_THE PROBLEM:_ From the very first line down to the line containing "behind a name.", write out the material exactly as it appears, and no more.

_RECORDED DATA:_
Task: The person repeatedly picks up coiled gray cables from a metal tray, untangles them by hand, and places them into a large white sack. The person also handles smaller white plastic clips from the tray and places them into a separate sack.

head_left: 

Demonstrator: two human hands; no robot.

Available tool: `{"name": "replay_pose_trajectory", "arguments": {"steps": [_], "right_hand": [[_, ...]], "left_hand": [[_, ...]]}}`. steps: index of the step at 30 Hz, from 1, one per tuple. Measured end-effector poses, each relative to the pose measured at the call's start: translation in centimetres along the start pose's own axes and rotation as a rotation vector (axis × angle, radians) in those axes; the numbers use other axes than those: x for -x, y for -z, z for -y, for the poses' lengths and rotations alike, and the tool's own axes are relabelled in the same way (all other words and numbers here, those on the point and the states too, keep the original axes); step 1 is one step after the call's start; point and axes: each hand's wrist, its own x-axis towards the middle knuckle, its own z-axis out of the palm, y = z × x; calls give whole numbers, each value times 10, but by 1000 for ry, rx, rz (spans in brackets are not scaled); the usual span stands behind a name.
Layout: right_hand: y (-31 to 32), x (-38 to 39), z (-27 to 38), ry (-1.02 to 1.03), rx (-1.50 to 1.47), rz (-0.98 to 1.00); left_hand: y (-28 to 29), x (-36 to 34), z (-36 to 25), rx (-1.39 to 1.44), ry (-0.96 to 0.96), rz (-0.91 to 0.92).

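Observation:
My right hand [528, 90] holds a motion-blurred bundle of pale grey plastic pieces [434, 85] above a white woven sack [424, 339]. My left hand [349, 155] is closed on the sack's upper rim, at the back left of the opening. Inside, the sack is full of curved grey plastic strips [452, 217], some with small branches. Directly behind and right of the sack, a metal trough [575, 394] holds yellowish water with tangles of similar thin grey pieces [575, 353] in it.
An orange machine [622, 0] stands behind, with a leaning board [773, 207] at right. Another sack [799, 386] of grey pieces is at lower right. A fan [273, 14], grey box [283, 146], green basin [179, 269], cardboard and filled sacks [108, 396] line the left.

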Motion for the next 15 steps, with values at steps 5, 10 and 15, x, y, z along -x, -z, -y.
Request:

_YOUR SOLUTION:_
Task: The person repeatedly picks up coiled gray cables from a metal tray, untangles them by hand, and places them into a large white sack. The person also handles smaller white plastic clips from the tray and places them into a separate sack.

head_left: 

Demonstrator: two human hands; no robot.

Available tool: `{"name": "replay_pose_trajectory", "arguments": {"steps": [_], "right_hand": [[_, ...]], "left_hand": [[_, ...]]}}`. steps: index of the step at 30 Hz, from 1, one per tuple. Measured end-effector poses, each relative to the pose measured at the call's start: translation in centimetres along the start pose's own axes and rotation as a rotation vector (axis × angle, radians) in those axes; the numbers use other axes than those: x for -x, y for -z, z for -y, for the poses' lengths and rotations alike, and the tool's own axes are relabelled in the same way (all other words and numbers here, those on the point and the states too, keep the original axes); step 1 is one step after the call's start; point and axes: each hand's wrist, its own x-axis towards the middle knuckle, its own z-axis out of the palm, y = z × x; calls give whole numbers, each value times 10, but by 1000 for ry, rx, rz (spans in brackets are not scaled); the usual span stands behind a name.

There is nothing more to the exercise.